A related issue is that of cumulative impact of successive EIA development, which was considered most recently by the Court of Appeal in Bowen-West v SSCLG [2012] EWCA Civ 321. The developers in that case were seeking permission for a project to deposit low level nuclear waste at a hazardous waste landfill site in Northamptonshire. It was known that the developers intended to make a further application at a later date to extend the waste site. The claimant argued that the SEE of that extension should be considered in the EIA for the extant application on the basis that environmental effects should be assessed ‘at the earliest possible stage’ and that the grant of permission for the current application would be a ‘foot in the door’ for the later extension. The Court of Appeal rejected the argument on the basis that if a further extension application was made, the environmental effects of that application would be properly considered at that time. Laws LJ drew a distinction between screening whether ‘project splitting’ had taken place in order to avoid the EIA ?regime was a proper issue for the courts ?to review, and whether restricting the scope of the project to be considered in the ES to the immediate proposal is an appropriate question of judgment for the decision maker.

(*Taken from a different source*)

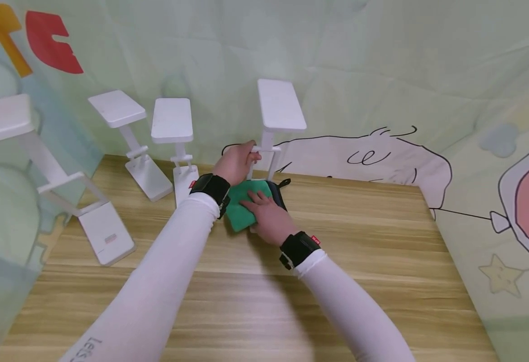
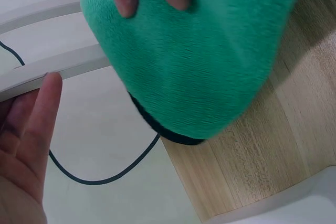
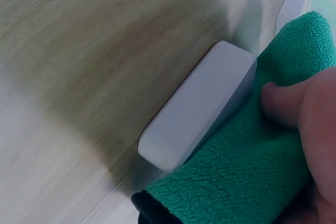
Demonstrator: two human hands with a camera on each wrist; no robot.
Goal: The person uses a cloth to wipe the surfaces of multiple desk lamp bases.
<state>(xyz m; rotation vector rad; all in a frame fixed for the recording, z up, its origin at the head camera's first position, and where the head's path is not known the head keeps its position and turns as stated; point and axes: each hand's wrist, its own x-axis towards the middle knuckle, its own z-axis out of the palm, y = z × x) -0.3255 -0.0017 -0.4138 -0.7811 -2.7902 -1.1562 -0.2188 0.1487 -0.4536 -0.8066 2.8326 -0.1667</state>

It is not entirely clear why in the Court’s view one stage should be amenable to judicial scrutiny and the other not when the issues arising at both centre on whether the project in its entirety (including its indirect, secondary and cumulative effects) has been properly considered.
A third, related issue is that there is no mechanism for checking whether the ES was in fact accurate. Once planning permission is granted, as long as the developer adheres to conditions and does not need to make further applications for permission, there is no opportunity for the planning authority to revisit the ES and the project to see if the predictions as to environmental impact were correct. As long as planning authorities are sufficiently vigilant in their enforcement activity and as long as it is possible to bring nuisance proceedings, there is no need to retrospectively examine the ES. However, this increases the temptation on the part of developers to couch the ES in terms that will increase the chances of having consent granted, rather than portraying accurately and fairly the environmental impact of ?the development.
The Future
The case law indicates that, if one is advising an applicant contemplating a sizeable project, the sensible approach is to engage at an early stage in the EIA process, accept the production of an ES as inevitable and ensure that it is adequately publicised. Although the EIA regime is strict in that a failure to comply with the regulations will normally attract a remedy, it is strictly procedural. It is much harder for third parties to bring a challenge on the substance of an ES and its conclusions than whether one should have been produced in the ?first place.
If one is advising a member of the public who is concerned about the environmental impact of a proposed development, the message to get across is that you are entitled to the information required in order to understand the proposal and to properly inform your objections. If the decision does not go the way you want; you are entitled to know the reasons why. The involvement of the public in planning decisions where significant environmental effects are likely is an integral part of environmental protection and the EIA regime exists to ensure it happens.